**Task directions**. From the line with "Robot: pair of" to the line with "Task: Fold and", retype every line exactly, including those two, and leave out the rest of the data below.

**Source material**.
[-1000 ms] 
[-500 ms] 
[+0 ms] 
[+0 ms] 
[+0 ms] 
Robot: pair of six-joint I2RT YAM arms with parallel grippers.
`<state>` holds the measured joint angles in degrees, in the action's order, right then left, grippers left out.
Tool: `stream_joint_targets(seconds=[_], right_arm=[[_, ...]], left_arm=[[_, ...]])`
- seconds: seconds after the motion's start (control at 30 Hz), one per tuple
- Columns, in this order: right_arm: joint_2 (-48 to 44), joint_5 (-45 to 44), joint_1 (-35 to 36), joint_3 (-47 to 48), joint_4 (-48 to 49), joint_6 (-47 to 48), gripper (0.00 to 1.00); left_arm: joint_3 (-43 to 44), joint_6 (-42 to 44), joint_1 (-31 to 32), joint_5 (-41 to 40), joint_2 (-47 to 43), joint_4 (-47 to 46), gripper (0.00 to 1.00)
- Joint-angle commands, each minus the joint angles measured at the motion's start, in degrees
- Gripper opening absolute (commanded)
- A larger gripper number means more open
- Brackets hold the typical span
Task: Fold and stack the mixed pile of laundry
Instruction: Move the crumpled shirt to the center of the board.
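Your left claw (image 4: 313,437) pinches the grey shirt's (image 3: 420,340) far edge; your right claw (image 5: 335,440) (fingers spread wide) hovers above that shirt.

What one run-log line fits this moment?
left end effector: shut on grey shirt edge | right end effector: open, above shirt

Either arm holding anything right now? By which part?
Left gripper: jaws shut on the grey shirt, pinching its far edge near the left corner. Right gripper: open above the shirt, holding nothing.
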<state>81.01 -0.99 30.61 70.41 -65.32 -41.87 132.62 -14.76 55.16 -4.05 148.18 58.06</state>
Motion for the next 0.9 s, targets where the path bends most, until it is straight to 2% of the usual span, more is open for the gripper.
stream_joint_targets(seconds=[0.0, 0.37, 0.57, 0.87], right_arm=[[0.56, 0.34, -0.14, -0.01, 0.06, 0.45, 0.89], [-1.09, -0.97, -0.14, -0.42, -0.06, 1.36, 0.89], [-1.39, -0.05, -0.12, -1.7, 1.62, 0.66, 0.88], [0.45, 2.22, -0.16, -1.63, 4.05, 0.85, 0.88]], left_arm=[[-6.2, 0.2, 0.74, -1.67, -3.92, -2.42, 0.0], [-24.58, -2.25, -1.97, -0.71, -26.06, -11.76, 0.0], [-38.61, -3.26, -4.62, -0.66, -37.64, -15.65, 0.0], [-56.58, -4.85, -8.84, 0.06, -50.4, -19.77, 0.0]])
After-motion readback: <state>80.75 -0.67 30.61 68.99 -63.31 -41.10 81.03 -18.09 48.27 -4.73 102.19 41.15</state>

**Exercise output**.
Robot: pair of six-joint I2RT YAM arms with parallel grippers.
`<state>` holds the measured joint angles in degrees, in the action's order, right then left, grippers left out.
Tool: `stream_joint_targets(seconds=[_], right_arm=[[_, ...]], left_arm=[[_, ...]])`
- seconds: seconds after the motion's start (control at 30 Hz), one per tuple
- Columns, in this order: right_arm: joint_2 (-48 to 44), joint_5 (-45 to 44), joint_1 (-35 to 36), joint_3 (-47 to 48), joint_4 (-48 to 49), joint_6 (-47 to 48), gripper (0.00 to 1.00); left_arm: joint_3 (-43 to 44), joint_6 (-42 to 44), joint_1 (-31 to 32), joint_5 (-41 to 40), joint_2 (-47 to 43), joint_4 (-47 to 46), gripper (0.00 to 1.00)
- Joint-angle commands, each minus the joint angles measured at the motion's start, in degrees
- Gripper opening absolute (commanded)
- A larger gripper number means more open
- Brackets hold the typical span
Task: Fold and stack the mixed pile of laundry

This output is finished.